*Problem statement*.
How do the lines below between the ones holding "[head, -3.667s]" and "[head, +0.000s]", inclusive, read? Give them again exactly, with no other lines.

:::::

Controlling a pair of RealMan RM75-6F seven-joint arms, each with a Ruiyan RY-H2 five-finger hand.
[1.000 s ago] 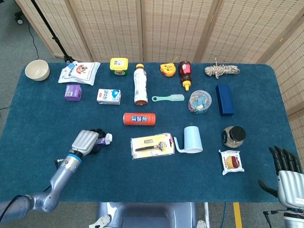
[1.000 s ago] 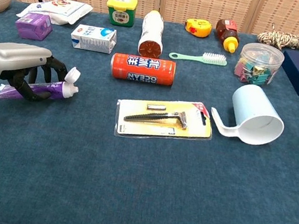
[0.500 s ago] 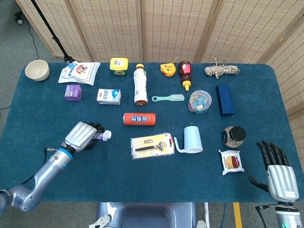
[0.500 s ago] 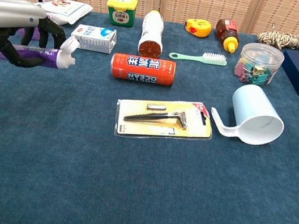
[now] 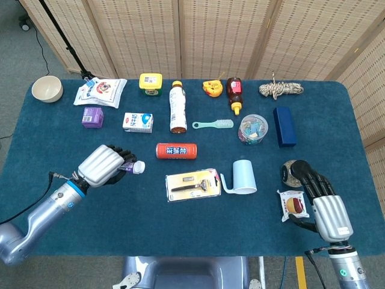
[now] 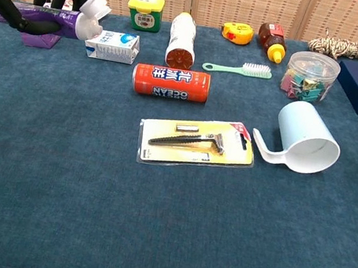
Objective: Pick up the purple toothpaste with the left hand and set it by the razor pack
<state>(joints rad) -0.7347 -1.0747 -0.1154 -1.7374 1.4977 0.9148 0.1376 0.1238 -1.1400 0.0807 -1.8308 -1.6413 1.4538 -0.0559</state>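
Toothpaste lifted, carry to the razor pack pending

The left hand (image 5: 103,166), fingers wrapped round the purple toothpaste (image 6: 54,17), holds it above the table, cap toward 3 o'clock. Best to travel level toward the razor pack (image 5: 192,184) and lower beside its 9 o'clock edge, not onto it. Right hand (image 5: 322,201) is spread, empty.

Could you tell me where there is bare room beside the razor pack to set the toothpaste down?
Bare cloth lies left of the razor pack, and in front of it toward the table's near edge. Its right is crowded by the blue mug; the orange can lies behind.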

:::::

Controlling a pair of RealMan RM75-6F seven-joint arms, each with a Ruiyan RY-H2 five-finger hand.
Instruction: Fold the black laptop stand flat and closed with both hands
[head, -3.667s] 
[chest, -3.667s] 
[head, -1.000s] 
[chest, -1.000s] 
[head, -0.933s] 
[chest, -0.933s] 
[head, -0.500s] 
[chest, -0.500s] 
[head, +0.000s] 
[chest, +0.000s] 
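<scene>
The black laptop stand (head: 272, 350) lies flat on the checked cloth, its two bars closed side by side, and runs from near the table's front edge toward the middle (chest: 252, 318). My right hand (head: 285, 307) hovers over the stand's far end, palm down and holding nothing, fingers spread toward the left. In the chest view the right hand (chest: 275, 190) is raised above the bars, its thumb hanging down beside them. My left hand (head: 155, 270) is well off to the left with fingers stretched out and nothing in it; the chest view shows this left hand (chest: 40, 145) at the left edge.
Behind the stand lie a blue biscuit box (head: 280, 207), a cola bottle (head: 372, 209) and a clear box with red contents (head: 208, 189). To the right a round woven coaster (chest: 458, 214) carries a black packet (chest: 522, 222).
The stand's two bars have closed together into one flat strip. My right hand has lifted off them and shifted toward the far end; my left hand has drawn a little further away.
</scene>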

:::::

*The completed task*.
[head, -3.667s] 
[chest, -3.667s] 
[head, -1.000s] 
[chest, -1.000s] 
[head, -0.933s] 
[chest, -0.933s] 
[head, -0.500s] 
[chest, -0.500s] 
[head, +0.000s] 

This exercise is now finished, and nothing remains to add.